Fevers, Feuds, and Diamonds

In Fevers, Feuds, and Diamonds: Ebola And the Ravages of History (2021),Farmer applies the principles of social medicine to examine how the colonial history of West Africa turned it into a medical desert. In the way that AIDS and Accusation delves into the history of Haiti, Fevers, Feuds, and Diamonds delves into the history of the slave trade, colonial rule in West Africa, the political economy of extractive capitalism, and the internecine conflicts they engendered. He also returns to the ethnographic method of reconstructing life histories of individuals who intersect with the Ebola epidemic. These stories, which sometimes took two years to complete, add enormously to the story the book tells.

Recounting how colonial medicine focused on control over care, Farmer notes that much of the international response to Ebola in West Africa was also inordinately focused on control over care. When those affected with Ebola were isolated in “Ebola Treatment Units” with nothing but self-administered oral rehydration solutions, the case fatality ratio was 71%. When Americans were evacuated and treated in ICUs with central lines and intravenous fluids, there was 0% case fatality. Farmer concludes that the lesson to learn from Ebola in West Africa is that we must focus on care as well as control. In one of his last charges for us, he urges us to work toward the appropriate provision of staff, stuff, space, and systems to care properly for the sick.

CODA

A more extensive list of the Top 10 Books Written by Dr. Paul Farmer has been posted recently on the Partners In Health website.

In the week before his death, Farmer spoke twice in two days, remotely from Rwanda, with us in Hawaiʻi. The talks are available on-line.

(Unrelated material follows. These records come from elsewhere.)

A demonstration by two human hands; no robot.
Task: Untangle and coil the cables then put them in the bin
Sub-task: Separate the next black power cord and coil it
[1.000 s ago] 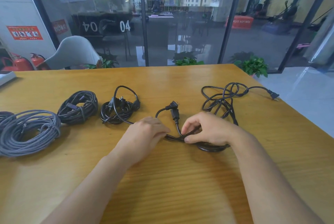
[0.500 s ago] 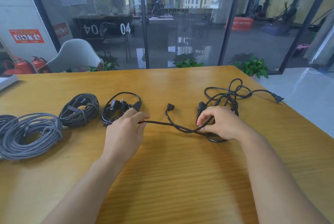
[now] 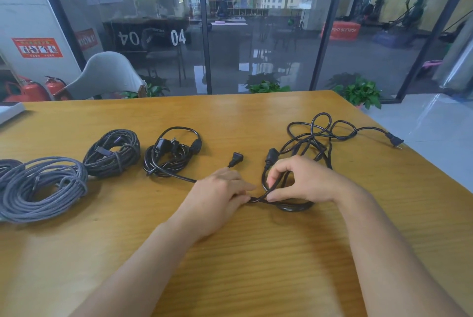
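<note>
A tangled black power cable (image 3: 311, 134) sprawls on the wooden table (image 3: 256, 252) at centre right. One of its plugs (image 3: 394, 140) lies near the right edge, and another plug (image 3: 236, 159) lies just beyond my left hand. My left hand (image 3: 220, 195) pinches a strand of this cable at the table surface. My right hand (image 3: 304, 179) grips loops of the same cable right beside it, a connector (image 3: 271, 155) sticking up behind its fingers. No bin shows in the head view.
Three coiled bundles lie in a row at left: a black power cable (image 3: 171, 154), a dark braided cable (image 3: 112, 151) and a large grey braided cable (image 3: 42, 186). A white object (image 3: 9, 110) sits at the far left edge. Glass walls and a chair stand behind the table.
My left hand has come back from the left toward my right hand, and both now meet on the cable. The loose plug has shifted slightly.
</note>
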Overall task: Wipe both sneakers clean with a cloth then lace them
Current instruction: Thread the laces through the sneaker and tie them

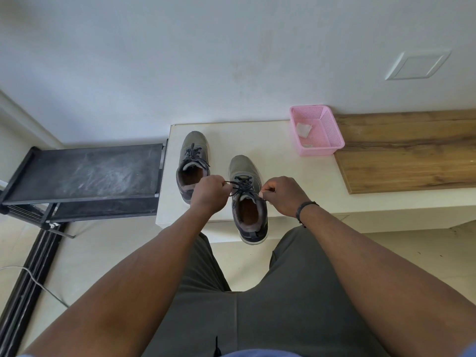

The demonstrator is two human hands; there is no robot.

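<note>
both hands work the near sneaker (248, 202) on the white ledge (270, 140): left hand (208, 193) pinches a loop of its black lace (243, 186), right hand (282, 195) pinches the other end.

Head camera looks steeply down from above the person's forearms onto a low white bench (273, 140) against the wall (180, 60)

Two grey-olive sneakers (193, 161) with black laces (242, 185) and brown linings; cream tabletop (270, 140); pink perforated basket (318, 130); wood-grain brown board (407, 153); black scuffed shoe rack (85, 173).
</note>
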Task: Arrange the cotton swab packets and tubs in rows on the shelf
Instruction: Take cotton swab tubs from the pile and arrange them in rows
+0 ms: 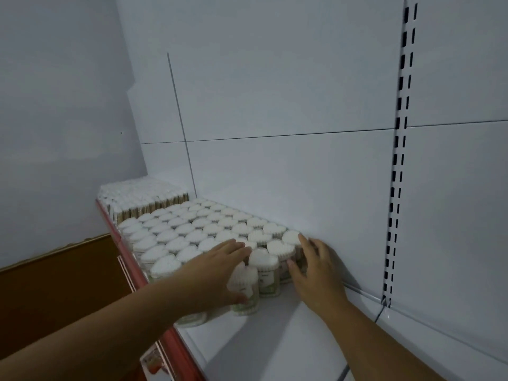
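Observation:
Several heart-shaped tubs of cotton swabs (192,226) stand packed in rows on the white shelf (275,339). Behind them at the far left stand upright cotton swab packets (145,198). My left hand (217,273) lies flat with straight fingers over the tops of the nearest tubs, its thumb against a front tub (244,290) that leans out of line. My right hand (313,268) presses with straight fingers against the right side of the end tubs (280,251) by the back wall.
A red price rail (132,273) edges the shelf front. The white back panel rises behind, with a slotted upright (395,171) at right. Bare shelf surface extends to the right of the tubs. A brown panel (55,292) sits lower left.

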Demonstrator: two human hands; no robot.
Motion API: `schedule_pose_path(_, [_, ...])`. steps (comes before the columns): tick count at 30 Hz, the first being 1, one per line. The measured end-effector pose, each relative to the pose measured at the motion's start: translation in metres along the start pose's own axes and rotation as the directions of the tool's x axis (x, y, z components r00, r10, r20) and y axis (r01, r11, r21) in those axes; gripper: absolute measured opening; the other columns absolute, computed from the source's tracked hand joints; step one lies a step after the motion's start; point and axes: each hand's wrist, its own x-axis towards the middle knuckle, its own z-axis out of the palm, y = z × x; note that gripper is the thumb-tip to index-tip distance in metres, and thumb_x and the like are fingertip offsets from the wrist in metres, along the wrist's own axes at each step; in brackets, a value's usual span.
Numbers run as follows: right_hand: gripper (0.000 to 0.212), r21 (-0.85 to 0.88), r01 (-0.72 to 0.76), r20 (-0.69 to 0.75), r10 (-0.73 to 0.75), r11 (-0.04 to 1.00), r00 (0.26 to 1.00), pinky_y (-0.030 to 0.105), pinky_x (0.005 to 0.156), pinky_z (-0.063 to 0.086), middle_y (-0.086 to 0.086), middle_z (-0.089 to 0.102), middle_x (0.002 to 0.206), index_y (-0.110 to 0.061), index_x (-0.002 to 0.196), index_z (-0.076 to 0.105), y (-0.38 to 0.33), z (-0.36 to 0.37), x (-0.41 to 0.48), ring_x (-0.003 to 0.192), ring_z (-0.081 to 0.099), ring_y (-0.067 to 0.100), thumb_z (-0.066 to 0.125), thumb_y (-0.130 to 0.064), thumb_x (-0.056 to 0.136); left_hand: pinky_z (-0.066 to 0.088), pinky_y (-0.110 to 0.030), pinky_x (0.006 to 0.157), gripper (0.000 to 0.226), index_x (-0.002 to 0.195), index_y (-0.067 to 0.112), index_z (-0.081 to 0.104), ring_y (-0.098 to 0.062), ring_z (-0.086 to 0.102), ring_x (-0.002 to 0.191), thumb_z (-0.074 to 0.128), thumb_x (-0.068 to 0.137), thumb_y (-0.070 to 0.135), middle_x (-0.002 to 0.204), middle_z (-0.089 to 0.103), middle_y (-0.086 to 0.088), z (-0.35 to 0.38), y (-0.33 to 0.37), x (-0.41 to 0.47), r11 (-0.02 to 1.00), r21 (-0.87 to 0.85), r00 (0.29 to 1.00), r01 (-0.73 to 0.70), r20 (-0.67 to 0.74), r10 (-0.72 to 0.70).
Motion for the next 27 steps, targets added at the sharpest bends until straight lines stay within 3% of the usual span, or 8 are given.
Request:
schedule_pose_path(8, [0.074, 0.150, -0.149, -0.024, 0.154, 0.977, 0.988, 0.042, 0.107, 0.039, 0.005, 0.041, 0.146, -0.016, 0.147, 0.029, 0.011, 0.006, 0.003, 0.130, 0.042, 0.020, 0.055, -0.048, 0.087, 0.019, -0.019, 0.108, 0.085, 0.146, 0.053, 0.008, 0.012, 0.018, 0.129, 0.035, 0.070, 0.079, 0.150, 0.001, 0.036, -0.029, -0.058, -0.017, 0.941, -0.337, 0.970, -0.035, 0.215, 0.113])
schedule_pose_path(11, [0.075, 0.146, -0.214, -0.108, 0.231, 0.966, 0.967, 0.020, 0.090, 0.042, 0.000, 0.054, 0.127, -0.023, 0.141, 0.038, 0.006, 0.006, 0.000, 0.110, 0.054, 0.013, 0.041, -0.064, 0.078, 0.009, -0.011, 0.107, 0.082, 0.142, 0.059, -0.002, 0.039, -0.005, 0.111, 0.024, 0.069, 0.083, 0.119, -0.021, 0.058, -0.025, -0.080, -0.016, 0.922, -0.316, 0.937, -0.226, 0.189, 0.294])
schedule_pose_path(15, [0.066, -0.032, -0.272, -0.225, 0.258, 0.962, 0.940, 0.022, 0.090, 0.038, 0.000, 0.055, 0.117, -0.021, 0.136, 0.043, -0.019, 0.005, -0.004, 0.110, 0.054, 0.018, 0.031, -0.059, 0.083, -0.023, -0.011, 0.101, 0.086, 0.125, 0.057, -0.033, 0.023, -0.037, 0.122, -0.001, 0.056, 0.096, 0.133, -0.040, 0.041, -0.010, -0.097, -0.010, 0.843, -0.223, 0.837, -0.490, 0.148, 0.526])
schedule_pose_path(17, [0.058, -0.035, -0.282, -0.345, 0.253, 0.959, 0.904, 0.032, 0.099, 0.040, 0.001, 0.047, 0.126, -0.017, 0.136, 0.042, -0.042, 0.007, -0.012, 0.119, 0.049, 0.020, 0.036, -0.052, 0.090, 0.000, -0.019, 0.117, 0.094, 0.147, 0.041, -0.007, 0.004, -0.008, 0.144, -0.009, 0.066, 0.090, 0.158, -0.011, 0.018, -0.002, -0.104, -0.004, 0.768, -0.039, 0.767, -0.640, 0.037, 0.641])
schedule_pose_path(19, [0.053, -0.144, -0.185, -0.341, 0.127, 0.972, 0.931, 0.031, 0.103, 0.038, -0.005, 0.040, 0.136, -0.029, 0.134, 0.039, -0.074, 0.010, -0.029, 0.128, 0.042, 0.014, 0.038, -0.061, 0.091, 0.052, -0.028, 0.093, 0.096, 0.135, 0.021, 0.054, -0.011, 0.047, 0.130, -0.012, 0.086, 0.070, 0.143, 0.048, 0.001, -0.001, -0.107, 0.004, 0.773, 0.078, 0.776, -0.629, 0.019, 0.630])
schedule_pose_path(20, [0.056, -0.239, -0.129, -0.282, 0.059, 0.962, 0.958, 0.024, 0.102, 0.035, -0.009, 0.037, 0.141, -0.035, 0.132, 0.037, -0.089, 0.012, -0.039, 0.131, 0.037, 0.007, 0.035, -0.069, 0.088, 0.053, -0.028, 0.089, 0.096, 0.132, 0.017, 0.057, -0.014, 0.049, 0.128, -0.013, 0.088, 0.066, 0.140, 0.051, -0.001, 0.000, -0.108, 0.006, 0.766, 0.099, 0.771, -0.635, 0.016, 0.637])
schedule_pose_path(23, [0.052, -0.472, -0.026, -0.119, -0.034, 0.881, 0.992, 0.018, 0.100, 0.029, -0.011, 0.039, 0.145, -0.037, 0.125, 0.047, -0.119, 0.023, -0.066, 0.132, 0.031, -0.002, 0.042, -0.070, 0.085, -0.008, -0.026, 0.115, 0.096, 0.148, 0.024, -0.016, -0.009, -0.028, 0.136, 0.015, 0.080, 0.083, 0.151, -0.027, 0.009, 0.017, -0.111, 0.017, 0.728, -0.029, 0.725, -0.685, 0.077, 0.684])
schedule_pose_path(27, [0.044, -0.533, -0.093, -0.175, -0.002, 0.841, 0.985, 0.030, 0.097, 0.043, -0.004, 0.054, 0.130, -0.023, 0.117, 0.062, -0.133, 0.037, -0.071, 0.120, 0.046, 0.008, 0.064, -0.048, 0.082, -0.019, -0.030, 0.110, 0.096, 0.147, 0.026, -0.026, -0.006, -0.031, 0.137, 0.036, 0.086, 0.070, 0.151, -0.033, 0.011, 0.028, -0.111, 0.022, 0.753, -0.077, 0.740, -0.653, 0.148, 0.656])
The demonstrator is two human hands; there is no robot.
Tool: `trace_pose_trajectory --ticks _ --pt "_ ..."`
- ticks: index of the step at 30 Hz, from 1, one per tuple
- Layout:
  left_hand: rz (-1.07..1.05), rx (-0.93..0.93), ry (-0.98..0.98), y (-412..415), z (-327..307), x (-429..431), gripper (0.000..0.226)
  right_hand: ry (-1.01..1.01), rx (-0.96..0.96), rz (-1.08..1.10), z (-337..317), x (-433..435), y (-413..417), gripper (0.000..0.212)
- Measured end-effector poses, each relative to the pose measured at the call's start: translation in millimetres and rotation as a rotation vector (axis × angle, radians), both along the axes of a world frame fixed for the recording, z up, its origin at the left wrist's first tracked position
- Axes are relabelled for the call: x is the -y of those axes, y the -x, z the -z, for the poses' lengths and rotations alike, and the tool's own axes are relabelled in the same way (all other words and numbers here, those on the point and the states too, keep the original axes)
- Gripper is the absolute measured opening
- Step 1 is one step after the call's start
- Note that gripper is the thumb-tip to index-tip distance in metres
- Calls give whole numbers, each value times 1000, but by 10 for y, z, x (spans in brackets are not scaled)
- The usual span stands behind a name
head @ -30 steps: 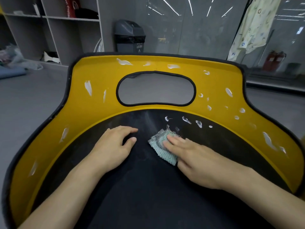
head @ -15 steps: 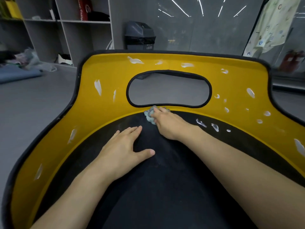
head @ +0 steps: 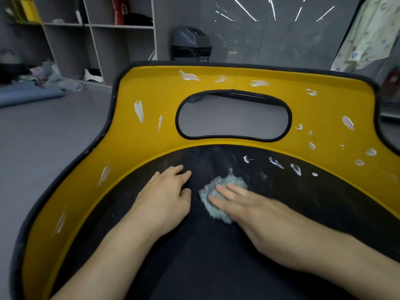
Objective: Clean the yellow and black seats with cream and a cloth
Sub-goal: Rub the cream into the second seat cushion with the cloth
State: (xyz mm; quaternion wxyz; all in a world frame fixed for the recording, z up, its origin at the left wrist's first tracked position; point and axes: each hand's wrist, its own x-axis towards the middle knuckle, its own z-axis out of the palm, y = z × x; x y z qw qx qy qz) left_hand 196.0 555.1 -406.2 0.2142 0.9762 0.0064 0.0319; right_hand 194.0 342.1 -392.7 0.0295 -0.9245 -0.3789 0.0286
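Note:
A yellow and black seat [head: 138, 161] fills the view, with a black centre panel and a yellow surround that has an oval cut-out. White dabs of cream [head: 276, 163] dot the yellow part and the upper right of the black panel. My right hand [head: 244, 204] presses flat on a pale blue-green cloth [head: 213, 192] in the middle of the black panel; the hand looks blurred. My left hand [head: 166, 195] rests flat on the black panel just left of the cloth, holding nothing.
A grey floor surrounds the seat. Behind stand grey shelves [head: 97, 40], a dark bin [head: 191, 45] and glass panels. A patterned fabric [head: 372, 33] hangs at the top right. Clutter and a blue mat [head: 28, 96] lie at the left.
My right hand drew the cloth back from the seam under the cut-out toward me, to the middle of the black panel. The left hand stayed on the panel, its fingers now closer together.

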Motion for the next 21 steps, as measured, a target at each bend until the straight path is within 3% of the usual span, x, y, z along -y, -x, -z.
trace_pose_trajectory --ticks 7,13,16,21 --pt "-94 14 -39 80 -105 55 54 -48 78 294 63 -415 -1317 44" --pt "-340 358 141 146 -253 24 51 -242 16 -96 159 -872 -608 54" --pt "-333 318 137 124 -216 -12 50 -189 48 -152 149 -823 -614 59" --pt "-229 133 6 76 -66 -40 51 -89 104 241 102 -83 -1152 64"
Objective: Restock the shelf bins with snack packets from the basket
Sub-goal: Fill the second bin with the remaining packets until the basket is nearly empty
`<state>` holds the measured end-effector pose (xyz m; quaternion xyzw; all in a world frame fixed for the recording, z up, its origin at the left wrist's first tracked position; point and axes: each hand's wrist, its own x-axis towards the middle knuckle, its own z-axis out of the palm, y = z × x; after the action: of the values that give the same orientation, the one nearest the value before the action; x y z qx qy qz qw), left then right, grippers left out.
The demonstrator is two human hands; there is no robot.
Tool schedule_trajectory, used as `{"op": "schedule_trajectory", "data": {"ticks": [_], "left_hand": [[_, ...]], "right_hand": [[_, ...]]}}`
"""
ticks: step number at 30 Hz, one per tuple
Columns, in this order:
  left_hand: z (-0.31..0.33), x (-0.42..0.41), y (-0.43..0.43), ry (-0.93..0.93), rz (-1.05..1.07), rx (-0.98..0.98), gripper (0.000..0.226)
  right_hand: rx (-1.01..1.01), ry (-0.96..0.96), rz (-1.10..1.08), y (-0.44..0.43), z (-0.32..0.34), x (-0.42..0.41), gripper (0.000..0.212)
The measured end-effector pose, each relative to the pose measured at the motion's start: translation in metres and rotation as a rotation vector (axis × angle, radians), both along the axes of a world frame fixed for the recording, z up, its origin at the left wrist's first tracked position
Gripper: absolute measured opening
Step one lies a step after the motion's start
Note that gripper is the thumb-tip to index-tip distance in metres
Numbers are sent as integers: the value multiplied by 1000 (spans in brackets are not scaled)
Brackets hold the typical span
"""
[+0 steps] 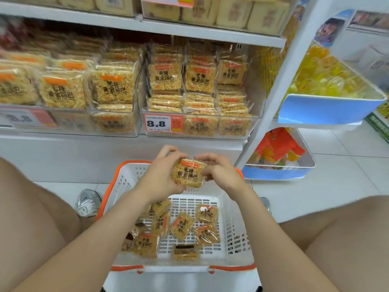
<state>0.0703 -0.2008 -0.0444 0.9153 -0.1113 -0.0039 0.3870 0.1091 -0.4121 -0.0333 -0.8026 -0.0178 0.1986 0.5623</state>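
While both hands hold one snack packet (188,173) above the basket (229,209), nothing is yet shelved. Head view: left hand (161,175) cups the packet's left edge and underside; right hand (219,172) pinches its right edge. Both grips are closed on the packet, in mid-air between basket and right-hand shelf bin (252,102). More packets (182,225) lie loose on the basket floor. Risks, as judged: the bin looks nearly full, so a forced insertion could dislodge the front stack; the crinkly wrapper may slip during handover to one hand; brittle contents could crack under a tight squeeze.
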Motion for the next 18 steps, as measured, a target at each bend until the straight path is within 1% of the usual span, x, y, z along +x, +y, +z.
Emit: {"op": "schedule_trajectory", "data": {"ticks": [3,4,6,8,9,11,13,14,17,18], "left_hand": [[11,0,3,-20,0,-19,81],[15,0,4,-22,-11,-8,81],[27,2,3,-44,-44,13,80],[43,8,2,-109,-81,33,79],[51,11,1,-154,-96,52,80],[69,21,0,-248,-106,90,80],[90,31,-2,-354,-89,140,84],[100,37,-3,-405,-77,166,89],[126,57,-7,-459,-15,235,111],[132,65,-9,-458,4,272,114]], "right_hand": [[-9,-69,8,1,12,-3,35],[-44,-124,17,2,18,-4,31],[-204,-282,93,5,33,-4,22],[-411,-460,193,10,52,3,33],[-480,-536,215,12,61,8,37],[-524,-659,226,16,83,21,36],[-530,-727,223,15,104,34,34],[-561,-766,209,13,114,41,34],[-758,-913,84,2,143,63,35],[-799,-949,35,-2,152,71,34]]}}
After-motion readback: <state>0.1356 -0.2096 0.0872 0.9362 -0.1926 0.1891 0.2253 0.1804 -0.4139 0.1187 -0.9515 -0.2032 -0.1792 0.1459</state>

Fevers, Feuds, and Diamonds: Ebola in West Africa (February 16, 2022)

Who Lives, Who Dies (February 17, 2022)

When we received the news on the following Monday (February 21), we refused to believe it. I (Seiji) said that I am going to go back to bed and wake up from this bad dream. Or maybe there was a glitch in the Matrix and we just ended up in a bad alternate universe. We’re somehow going to claw our way back to a less bad universe.

As the day wore on, news outlets began posting obituaries – and I realized that I wasn’t going to wake up from this version of reality. After I had my cry, I decided that those of us who were inspired by him are now charged with carrying out #PaulsPromise.